Occidental Petroleum (NYSE:OXY) is a company that engages in the production of oil and gas in the United States and internationally. The company doesn't own refinery assets. The stock has performed well so far this year, with shares climbing 17.82%. In addition, the company boasts a strong dividend yield and positive recent developments will help move the stock's price to higher levels this year. The 1-year target estimate is $104, which represents a 13% gain from Friday's closing price of $92.09.
source: chart from Yahoo! Finance
Numerous key developments have taken place recently. One of these developments is a possible breakup into two or three pieces. Based on comments from CEO Steve Chazen, this scenario seems to be plausible. It is believed that the company will announce its plans for a possible breakup in July. A spin-off could be a huge win for shareholders, but it still isn't clear what management will ultimately do. In July, the company partnered with Qatar Petroleum to spend more than $3 billion to upgrade the Idd El Shargi North Dome oil field in Qatar. Also, in May the longtime president and chairman of Occidental was ousted from the company.
Q1 2013 Results
For the first quarter of 2013, the company beat the estimates. The company reported earnings of $1.69, which was 12 cents higher than the consensus estimate. The company revenues beat the consensus estimate by $80 million dollars. The first-quarter earnings reflected higher oil prices and reduced operating expenses. Occidental reported that its volumes were lower in the Middle East and North Africa, but this was due to planned maintenance. Operating costs were higher in this region and daily oil production was lowered due to the planned maintenance. However, in the U.S. production was increased by 3,000 barrels compared to the fourth quarter. The realized price of worldwide crude oil increased by 2% from the fourth quarter of 2012. However, the price of NGLs declined by about 11%.
The stock has a TTM P/E ratio of 16.97, which is substantially lower than the industry average P/E ratio 46.3. In addition, the forward P/E of 12.38 is much lower than the TTM P/E ratio. The company's Price-to-Book ratio of 1.8 is also below the industry average P/E ratio of 1.9. The stock's ROE of 11% is much higher than the industry average of 4%. Occidental's profit margin of 18% is much more than industry average of 5.78%. The Debt to Equity of 18.62 is also well below the industry average 45.8. One of the more attractive aspects of this stock is its dividend yield, which is currently at 2.8%. The company has continually paid a dividend since 1975.
Now may be the optimal time to buy shares of Occidental Petroleum. The dividend yield for this stock is attractive at 2.8% and CEO Steve Chazen has indicated that he wants to split the company up. The company is set to report earnings on July 30, and it is likely that we will get a more clear picture of the company's plans during the earnings conference call. If the company does announce a breakup this month then shares will likely move to higher levels.

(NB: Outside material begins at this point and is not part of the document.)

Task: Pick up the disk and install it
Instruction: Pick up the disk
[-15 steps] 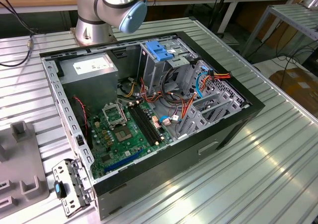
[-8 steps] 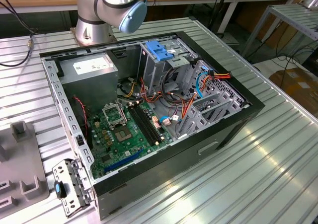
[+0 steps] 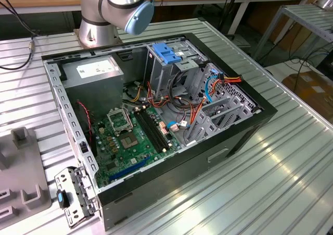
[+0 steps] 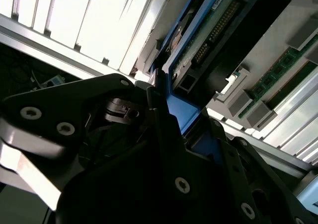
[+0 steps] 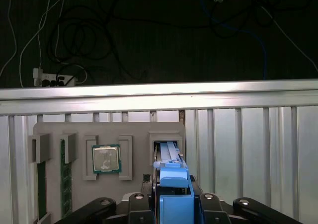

However, if Steve Chazen announces that the company won't split up then the stock could decline in the near term. Although it's possible that a break up won't happen, I believe that the reward outweighs the risk.
source: data from Yahoo! Finance
Disclosure: I have no positions in any stocks mentioned, but may initiate a long position in OXY over the next 72 hours. I wrote this article myself, and it expresses my own opinions. I am not receiving compensation for it (other than from Seeking Alpha). I have no business relationship with any company whose stock is mentioned in this article.